Des chercheurs américains ont passé nos habitudes alimentaires à la loupe et montré dans une nouvelle étude que sauter un repas, grignoter et ne respecter aucun horaire augmentait le risque cardiovasculaire.

Nos habitudes alimentaires ont changé en l’espace de 40 ans et la règle des trois repas quotidiens n’est plus toujours de vigueur. Or, planifier ses repas, ses en-cas et s’abstenir de sauter le petit déjeuner sont autant de saines mesures alimentaires à instaurer pour réduire tout risque de diabète, de maladie cardiaque et d’obésité.

C’est ce qui ressort d’une déclaration scientifique publiée le 30 janvier par l’American Heart Association dans sa revue: Circulation.

Une équipe de chercheurs de la Columbia University de New York (États-Unis) a en effet montré que l’heure des repas et leur fréquence est tout aussi importante que ce que l’on mange. Nos habitudes alimentaires sont en effet liées à des facteurs de risques et marqueurs biologiques tels que l’hypertension artérielle, l’obésité et la résistance à l’insuline.

Les scientifiques se sont notamment intéressés au déjeuner qui, de tous les repas, est celui a le plus pâti de nos changements de modes de vie.

Après avoir compilé les différents travaux déjà menés sur le sujet, les chercheurs ont indiqué que celles et ceux qui s’y adonnaient quotidiennement étaient moins susceptibles d’avoir des taux de cholestérol et de tension artérielle élevés au contraire de ceux qui s’en passaient. Les 20 à 30 % de personnes n’ayant pas le temps de déjeuner et adeptes du grignotage tout au long de la journée étaient plus à risque de prendre du poids, de devenir obèse, d’avoir un diabète et un infarctus.

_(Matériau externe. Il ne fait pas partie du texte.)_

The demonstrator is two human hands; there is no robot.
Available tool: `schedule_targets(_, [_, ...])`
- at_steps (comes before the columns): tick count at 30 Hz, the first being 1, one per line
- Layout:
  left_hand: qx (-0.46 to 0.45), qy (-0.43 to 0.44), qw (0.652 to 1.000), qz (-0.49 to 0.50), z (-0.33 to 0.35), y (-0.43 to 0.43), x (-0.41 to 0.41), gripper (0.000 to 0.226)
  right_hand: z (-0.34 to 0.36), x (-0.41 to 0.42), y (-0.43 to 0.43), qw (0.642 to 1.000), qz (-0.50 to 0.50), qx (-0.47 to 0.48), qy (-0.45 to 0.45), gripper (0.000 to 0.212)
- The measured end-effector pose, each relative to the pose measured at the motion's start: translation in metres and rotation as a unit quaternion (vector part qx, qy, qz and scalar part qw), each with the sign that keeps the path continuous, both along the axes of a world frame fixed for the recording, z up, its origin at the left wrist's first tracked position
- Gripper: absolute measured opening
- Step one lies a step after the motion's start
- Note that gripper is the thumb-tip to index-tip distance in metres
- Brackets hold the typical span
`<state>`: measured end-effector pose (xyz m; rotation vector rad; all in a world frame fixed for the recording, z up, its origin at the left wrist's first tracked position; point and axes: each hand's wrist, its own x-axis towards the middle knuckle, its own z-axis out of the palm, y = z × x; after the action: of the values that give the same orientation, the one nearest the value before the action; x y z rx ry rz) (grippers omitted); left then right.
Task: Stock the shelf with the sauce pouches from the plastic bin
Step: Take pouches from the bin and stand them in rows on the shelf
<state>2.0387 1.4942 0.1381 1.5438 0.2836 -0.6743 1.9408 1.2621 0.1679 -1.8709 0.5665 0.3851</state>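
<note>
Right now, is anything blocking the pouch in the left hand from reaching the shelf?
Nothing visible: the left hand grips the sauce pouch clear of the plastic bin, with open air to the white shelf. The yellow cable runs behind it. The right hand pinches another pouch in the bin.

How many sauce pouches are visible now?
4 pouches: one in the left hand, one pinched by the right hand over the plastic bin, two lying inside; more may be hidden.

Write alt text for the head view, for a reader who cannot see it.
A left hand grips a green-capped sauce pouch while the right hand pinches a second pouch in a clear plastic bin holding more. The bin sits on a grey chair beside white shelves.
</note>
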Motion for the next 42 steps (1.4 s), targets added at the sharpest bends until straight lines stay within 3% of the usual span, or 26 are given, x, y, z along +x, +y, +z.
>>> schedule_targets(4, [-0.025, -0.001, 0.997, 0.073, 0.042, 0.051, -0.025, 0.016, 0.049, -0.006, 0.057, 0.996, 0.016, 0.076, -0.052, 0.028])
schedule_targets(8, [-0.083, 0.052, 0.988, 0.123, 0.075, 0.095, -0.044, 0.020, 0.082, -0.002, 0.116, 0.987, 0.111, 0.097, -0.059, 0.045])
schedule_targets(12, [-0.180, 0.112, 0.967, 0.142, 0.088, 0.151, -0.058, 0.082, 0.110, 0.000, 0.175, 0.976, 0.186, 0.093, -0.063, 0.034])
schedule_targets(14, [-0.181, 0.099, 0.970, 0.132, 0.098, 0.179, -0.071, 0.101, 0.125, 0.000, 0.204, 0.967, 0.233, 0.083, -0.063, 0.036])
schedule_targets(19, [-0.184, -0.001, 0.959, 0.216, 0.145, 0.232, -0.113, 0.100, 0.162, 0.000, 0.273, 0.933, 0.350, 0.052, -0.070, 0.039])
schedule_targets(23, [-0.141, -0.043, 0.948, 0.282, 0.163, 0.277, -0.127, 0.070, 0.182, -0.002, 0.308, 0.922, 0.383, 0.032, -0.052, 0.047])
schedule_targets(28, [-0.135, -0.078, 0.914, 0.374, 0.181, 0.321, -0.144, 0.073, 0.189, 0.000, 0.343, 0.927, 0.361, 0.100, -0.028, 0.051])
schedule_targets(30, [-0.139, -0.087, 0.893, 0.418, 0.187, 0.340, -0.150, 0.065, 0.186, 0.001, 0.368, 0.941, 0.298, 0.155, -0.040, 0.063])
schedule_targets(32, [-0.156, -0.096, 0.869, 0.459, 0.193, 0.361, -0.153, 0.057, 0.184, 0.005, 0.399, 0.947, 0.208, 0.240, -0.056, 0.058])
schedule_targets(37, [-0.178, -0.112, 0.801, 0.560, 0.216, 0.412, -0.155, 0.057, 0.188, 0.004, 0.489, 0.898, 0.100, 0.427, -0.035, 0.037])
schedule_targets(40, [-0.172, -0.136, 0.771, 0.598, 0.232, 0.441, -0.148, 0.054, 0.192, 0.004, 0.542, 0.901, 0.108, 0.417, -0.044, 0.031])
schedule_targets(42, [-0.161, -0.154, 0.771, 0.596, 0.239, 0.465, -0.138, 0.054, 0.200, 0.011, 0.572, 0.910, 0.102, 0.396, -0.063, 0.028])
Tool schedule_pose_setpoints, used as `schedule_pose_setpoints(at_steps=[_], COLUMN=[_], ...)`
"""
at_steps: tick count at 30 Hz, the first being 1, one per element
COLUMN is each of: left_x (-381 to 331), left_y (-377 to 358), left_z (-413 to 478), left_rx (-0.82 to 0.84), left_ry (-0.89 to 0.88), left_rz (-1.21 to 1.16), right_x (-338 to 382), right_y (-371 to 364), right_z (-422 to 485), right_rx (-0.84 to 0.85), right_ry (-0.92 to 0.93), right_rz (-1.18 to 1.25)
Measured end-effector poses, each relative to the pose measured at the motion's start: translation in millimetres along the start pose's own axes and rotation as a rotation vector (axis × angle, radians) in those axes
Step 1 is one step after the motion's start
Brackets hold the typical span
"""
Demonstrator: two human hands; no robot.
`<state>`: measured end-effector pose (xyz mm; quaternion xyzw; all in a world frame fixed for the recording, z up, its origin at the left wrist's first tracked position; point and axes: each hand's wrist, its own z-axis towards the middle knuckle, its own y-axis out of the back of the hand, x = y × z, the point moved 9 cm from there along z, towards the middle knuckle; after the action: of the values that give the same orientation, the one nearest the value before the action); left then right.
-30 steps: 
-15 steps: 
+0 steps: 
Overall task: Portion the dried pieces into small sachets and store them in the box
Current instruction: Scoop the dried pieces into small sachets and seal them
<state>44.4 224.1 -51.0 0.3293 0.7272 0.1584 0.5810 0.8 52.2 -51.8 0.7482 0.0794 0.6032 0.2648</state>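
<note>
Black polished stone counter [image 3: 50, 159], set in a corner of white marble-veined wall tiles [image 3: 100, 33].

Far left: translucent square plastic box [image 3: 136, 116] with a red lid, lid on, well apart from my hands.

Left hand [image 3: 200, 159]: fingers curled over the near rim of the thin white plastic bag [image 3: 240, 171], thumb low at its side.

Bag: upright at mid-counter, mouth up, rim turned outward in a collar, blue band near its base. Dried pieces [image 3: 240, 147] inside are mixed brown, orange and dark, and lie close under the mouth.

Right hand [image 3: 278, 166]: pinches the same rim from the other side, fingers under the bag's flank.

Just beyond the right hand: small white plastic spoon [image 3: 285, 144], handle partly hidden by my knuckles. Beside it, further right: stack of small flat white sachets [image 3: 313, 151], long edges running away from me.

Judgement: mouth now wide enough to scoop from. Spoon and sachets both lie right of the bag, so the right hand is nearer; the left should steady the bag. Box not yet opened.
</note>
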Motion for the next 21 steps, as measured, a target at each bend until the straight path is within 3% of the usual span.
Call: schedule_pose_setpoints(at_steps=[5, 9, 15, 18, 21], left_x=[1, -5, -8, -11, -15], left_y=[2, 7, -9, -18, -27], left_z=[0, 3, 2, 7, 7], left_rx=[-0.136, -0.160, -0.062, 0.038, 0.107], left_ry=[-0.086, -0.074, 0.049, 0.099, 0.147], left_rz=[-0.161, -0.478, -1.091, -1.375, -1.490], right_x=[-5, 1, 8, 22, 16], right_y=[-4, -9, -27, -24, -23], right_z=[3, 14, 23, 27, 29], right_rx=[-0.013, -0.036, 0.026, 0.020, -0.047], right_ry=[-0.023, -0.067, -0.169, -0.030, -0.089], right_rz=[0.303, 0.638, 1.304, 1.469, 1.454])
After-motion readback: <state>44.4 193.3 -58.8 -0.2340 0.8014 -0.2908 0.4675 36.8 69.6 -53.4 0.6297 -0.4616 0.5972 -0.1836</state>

«L’heure des repas peut affecter la santé en raison de son impact sur l’horloge interne de l’organisme. Les études animales montrent que les animaux nourris à un moment d’inactivité, comme lorsqu’ils dorment, voient leur horloge interne réinitialisée d’une façon qui peut modifier le métabolisme nutritionnel, résultant d’une plus forte prise de poids, d’une insulinorésistance et d’une inflammation. Toutefois, des travaux complémentaires nécessiteraient d’être menés sur les humains avant que cela ne soit établi comme un fait», explique Marie-Pierre St-Onge, auteure principale de cette étude.

L’équipe a également montré un lien entre le jeûne occasionnel, soit de temps en temps, ou 1 à 2 fois par semaine, et la perte de poids, au moins à court terme.

Enfin, ses résultats indiquent que souper tardivement pourrait augmenter le risque cardiovasculaire, même si des investigations supplémentaires méritent d’être menées.

Les auteurs de cette étude recommandent de manger avec attention et de planifier à la fois l’heure des repas et leurs contenus pour «lutter contre l’alimentation émotionnelle» qui nous pousse à manger, même sans faim.